**Action item**
Print the first line of the material below and each line after it, exactly as written, ending with the line that contains "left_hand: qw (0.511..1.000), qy".

↓

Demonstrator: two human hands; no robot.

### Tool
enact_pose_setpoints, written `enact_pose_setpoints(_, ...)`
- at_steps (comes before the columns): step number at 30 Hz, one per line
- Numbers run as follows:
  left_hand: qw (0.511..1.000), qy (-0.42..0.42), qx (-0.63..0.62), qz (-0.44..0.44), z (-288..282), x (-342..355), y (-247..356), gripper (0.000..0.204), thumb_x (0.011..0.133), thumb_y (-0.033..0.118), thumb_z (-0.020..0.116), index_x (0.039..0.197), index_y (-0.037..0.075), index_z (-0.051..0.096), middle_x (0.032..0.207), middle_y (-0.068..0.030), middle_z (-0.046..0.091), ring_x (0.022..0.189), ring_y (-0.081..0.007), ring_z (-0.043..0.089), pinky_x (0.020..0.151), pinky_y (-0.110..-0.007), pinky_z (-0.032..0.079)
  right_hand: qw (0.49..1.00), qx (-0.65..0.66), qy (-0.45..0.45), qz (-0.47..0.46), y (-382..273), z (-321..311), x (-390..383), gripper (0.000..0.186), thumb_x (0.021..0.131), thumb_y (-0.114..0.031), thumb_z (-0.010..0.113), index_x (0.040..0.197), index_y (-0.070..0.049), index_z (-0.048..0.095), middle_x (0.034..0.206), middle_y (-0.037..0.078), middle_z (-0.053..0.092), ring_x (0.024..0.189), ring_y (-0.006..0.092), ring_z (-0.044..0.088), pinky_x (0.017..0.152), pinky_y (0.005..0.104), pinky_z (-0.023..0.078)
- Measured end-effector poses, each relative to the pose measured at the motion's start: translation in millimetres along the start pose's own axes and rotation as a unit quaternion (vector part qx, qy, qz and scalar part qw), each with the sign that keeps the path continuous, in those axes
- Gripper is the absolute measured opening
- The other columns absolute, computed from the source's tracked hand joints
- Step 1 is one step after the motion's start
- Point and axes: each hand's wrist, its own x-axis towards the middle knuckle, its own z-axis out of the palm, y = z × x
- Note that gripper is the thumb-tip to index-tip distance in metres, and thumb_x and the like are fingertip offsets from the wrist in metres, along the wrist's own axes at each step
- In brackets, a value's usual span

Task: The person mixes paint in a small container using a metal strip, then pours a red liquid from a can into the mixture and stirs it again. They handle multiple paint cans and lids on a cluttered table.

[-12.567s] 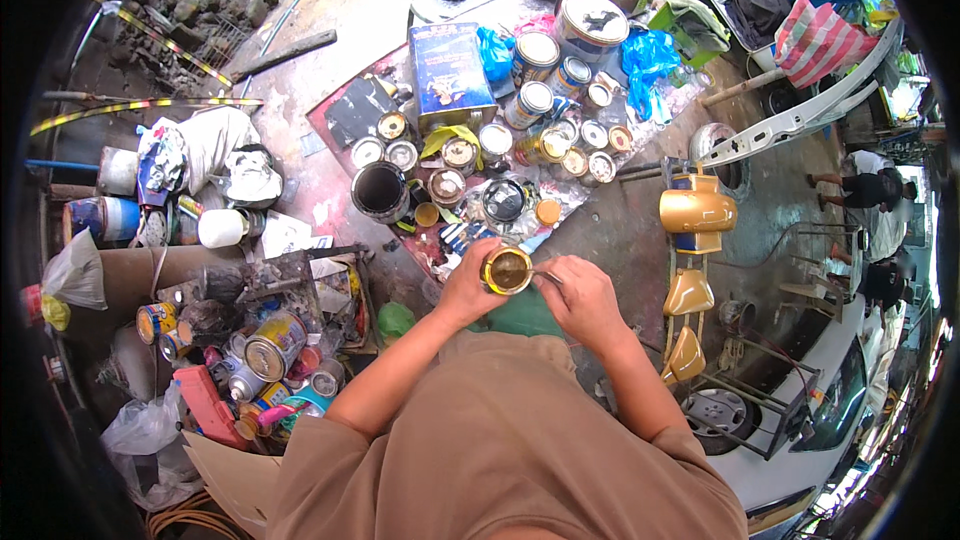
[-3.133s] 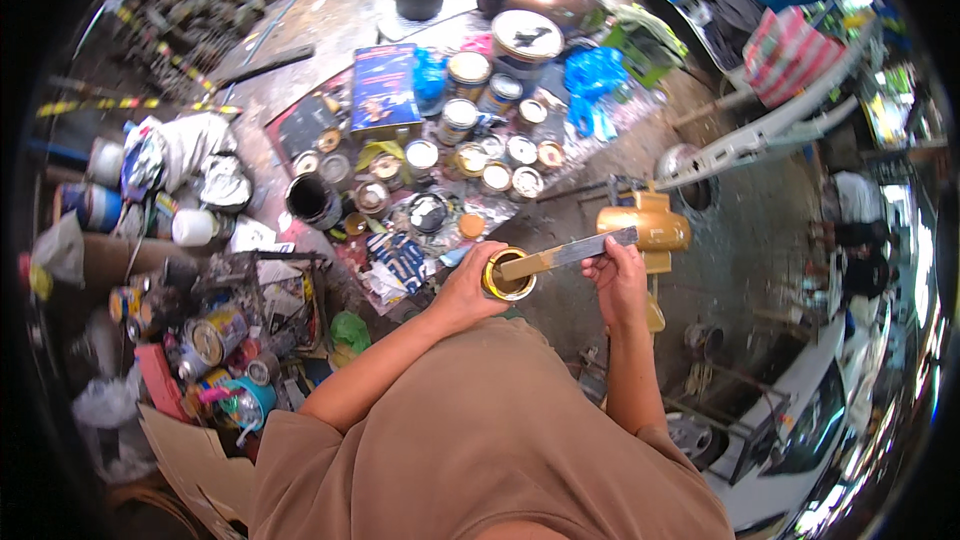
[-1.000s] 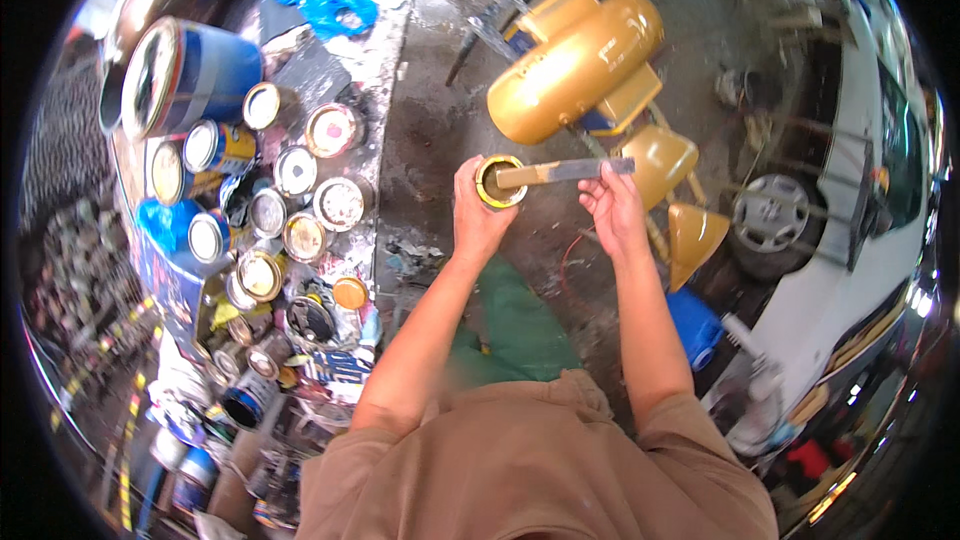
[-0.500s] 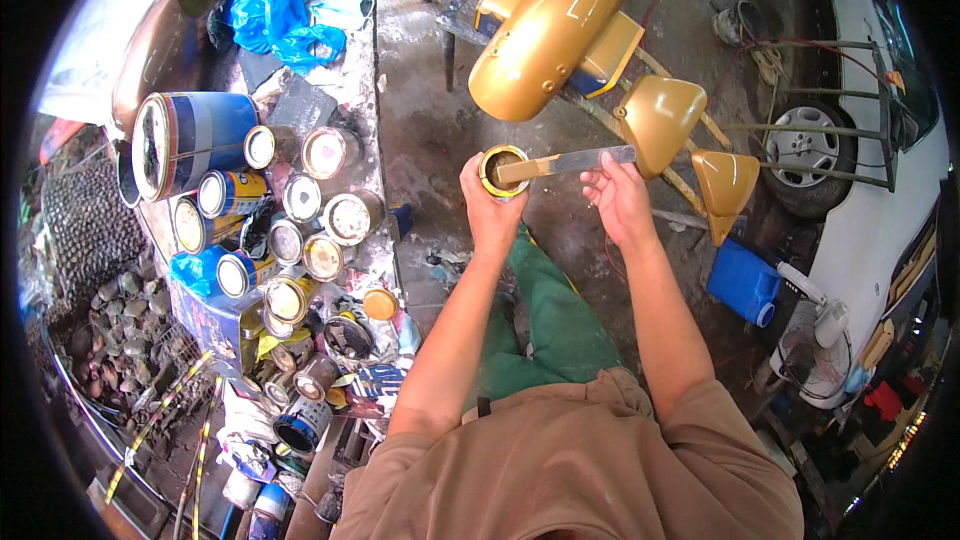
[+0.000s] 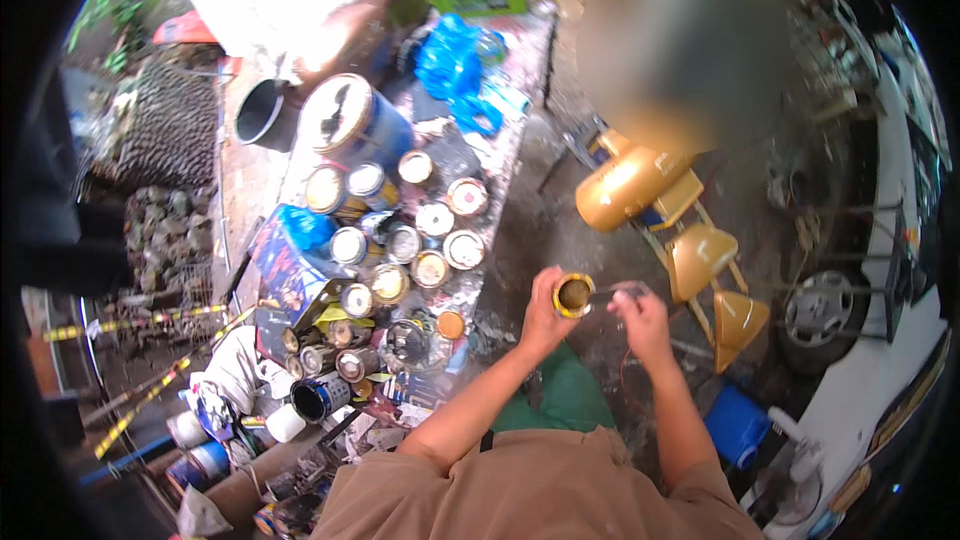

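My left hand [image 5: 541, 318] is wrapped round a small open tin [image 5: 573, 296] with a yellow-stained rim and gold-brown paint inside. From the right, my right hand [image 5: 642, 318] pinches a flat stirring strip [image 5: 604, 292]. Its far end reaches the tin's mouth, blurred by motion, so I cannot tell how deep it goes. Beyond my hands lie glossy gold-painted pieces: a large rounded cover [image 5: 622, 188] and two smaller panels, one curved [image 5: 702, 258] and one tapering [image 5: 738, 330].
To the left, a paint-spattered table [image 5: 505, 165] carries several paint tins [image 5: 466, 197], a large blue pail [image 5: 385, 135] and blue plastic bags [image 5: 448, 60]. A blue jerrycan [image 5: 737, 425] and a white vehicle [image 5: 880, 340] are at right. A blurred patch hides the upper right.
The view has swung, so the table sits further in and my hands lower right. Less of the strip shows between the tin and my right hand, which is closer to the tin.
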Motion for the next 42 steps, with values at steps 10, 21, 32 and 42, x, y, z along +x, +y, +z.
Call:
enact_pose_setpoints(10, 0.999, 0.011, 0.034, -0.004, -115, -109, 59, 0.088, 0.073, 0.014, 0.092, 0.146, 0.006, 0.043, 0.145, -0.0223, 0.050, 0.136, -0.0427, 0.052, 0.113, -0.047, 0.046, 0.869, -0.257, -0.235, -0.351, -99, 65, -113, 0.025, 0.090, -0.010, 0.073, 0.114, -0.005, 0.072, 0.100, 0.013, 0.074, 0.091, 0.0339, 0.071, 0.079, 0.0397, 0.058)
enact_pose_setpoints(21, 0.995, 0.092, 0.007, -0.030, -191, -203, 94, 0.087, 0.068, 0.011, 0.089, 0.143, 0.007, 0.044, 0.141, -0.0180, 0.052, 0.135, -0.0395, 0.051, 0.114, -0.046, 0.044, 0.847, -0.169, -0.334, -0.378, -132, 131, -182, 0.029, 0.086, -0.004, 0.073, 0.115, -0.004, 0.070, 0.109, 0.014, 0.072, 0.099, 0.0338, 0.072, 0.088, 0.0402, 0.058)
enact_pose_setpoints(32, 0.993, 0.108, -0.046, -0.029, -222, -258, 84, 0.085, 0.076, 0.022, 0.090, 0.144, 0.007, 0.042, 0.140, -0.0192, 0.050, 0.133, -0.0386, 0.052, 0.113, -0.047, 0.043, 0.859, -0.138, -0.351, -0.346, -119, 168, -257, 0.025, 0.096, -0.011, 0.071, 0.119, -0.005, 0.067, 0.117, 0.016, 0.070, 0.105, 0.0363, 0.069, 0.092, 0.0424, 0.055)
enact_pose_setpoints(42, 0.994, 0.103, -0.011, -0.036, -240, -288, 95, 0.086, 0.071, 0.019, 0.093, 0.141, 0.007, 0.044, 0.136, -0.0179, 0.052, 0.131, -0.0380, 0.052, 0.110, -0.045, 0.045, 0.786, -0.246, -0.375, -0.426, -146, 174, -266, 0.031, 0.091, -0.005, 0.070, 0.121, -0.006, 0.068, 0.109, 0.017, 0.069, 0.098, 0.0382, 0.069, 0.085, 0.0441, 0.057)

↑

**Solution to the problem**
Demonstrator: two human hands; no robot.

### Tool
enact_pose_setpoints, written `enact_pose_setpoints(_, ...)`
- at_steps (comes before the columns): step number at 30 Hz, one per line
- Numbers run as follows:
  left_hand: qw (0.511..1.000), qy (-0.42..0.42), qx (-0.63..0.62), qz (-0.44..0.44), z (-288..282), x (-342..355), y (-247..356), gripper (0.000..0.204), thumb_x (0.011..0.133), thumb_y (-0.033..0.118), thumb_z (-0.020..0.116), index_x (0.039..0.197), index_y (-0.037..0.075), index_z (-0.051..0.096), middle_x (0.032..0.207), middle_y (-0.068..0.030), middle_z (-0.046..0.091), ring_x (0.022..0.189), ring_y (-0.081..0.007), ring_z (-0.043..0.089), pinky_x (0.020..0.151), pinky_y (-0.110..-0.007), pinky_z (-0.032..0.079)

This answer requires no additional content.